The North Broadway/Riverfront/Hall Street section has many more buildings and they resemble the Washington Avenue Loft District. Ford Hotel Supply, American Brake, Condie-Neale Glass Co., and many more.
These buildings are underused if not at all since most are boarded up and America has somewhat deindustrialized and manufacturing has moved to places like Westport Industrial area.
Ideas
I imagine that a developers like McGowan/Walsh, Pyramid, Orchard, and others could buy up these buildings and begin a new loft district. Maybe a large developer could combine vacant industrial land and create a riverside community that is LEED or green and environmentally friendly. Tulsa's Channels (http://www.tulsachannels.com/) and Fort Worth's Trinity River District (http://www.trinityrivervision.org/index.asp) are already pushing the idea of redeveloping former industrial areas for environmentally friendly residential districts in close proximity to downtown.
Reclaimation
There has been much talk around the country about reclaiming rivers and the riverfront. St. Louis seems to be missing out on this except for the riverfront competition. A nice promenade and riverside park along the Mississippi could replace the horrid flood gate and patchy grass embankments that are largely ignored except for Trailnet. A streetcar could be built along Broadway to connect to downtown or if the railroad is not highly used it could become a Metrolink extension that would eventually connect up to Alton. The noise is an issue. The united States is supposed to add a 100 million people by 2040. Where are they going to go? Why continue to waste what we have and start reinvesting and rebuilding with our current infrastructure.
Land Availability:
28 blocks between Mullanphy on the north, Mississippi River on the east, I-70 onthe west, and Biddle on the south. This area has the most vacant land and open riverfront. It has few historic buildings making it all new construction like an environmentally friendly built village. Four blocks wide sounds nice. One problem is the future Missouri River Bridge or Reagan Bridge?
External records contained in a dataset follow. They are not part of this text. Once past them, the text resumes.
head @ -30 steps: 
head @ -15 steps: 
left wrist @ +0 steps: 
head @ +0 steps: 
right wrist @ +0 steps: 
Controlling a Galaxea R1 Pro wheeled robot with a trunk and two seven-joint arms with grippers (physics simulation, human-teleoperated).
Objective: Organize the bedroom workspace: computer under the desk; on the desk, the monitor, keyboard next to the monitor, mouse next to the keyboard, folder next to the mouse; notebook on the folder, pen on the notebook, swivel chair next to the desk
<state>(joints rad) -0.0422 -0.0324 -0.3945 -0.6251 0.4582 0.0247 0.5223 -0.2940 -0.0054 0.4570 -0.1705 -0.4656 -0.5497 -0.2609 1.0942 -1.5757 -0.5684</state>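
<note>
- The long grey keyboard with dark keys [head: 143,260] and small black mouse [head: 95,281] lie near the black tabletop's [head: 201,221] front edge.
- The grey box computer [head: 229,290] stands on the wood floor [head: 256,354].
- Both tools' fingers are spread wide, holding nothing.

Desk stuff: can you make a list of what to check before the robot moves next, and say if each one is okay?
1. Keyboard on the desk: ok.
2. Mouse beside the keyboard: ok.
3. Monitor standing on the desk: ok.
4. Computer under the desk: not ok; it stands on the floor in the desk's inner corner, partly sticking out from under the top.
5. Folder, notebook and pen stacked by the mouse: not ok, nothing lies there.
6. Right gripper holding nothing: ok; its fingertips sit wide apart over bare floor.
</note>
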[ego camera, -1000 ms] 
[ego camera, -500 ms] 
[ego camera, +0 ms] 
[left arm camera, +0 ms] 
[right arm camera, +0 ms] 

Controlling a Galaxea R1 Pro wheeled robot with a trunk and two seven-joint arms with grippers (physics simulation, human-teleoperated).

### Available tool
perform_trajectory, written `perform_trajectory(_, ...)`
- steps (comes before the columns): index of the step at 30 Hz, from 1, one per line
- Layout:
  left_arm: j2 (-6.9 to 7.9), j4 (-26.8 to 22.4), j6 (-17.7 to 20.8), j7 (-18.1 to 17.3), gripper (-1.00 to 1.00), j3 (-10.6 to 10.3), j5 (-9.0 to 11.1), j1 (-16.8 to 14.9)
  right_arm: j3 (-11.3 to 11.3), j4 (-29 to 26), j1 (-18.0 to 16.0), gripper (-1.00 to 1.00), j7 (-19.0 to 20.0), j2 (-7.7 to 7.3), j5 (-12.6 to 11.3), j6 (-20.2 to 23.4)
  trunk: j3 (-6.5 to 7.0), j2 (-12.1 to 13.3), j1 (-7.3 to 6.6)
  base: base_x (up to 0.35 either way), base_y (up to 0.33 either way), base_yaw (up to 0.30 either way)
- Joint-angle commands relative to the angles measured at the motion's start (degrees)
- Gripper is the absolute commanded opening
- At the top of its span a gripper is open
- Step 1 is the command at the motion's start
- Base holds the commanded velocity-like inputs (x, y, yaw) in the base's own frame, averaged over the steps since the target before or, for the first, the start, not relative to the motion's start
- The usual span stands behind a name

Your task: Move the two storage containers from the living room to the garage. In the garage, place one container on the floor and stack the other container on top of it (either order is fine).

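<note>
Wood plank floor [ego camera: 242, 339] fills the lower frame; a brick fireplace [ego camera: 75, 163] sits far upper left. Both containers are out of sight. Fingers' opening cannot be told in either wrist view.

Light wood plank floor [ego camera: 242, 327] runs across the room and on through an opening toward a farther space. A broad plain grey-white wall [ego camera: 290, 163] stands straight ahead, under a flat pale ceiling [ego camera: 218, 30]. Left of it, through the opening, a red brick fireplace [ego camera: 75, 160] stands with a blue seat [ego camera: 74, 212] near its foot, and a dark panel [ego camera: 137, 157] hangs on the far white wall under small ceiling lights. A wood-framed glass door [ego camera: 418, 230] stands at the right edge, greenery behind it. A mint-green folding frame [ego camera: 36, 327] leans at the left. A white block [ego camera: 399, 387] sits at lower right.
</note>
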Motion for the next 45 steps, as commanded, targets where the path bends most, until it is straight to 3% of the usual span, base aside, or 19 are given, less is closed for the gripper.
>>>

The areas around North Market is seen in the first picture and looks like the area is well-used at least from ariel photographs. Accessing the river from there will be somewhat difficult, and the area may have to become one large project.
So, what say you? Allow a former and underused industrial district saulter away into abandon and return to forest/prairie/no-man's land or revive into another Washington Avenue this time with a riverfront view?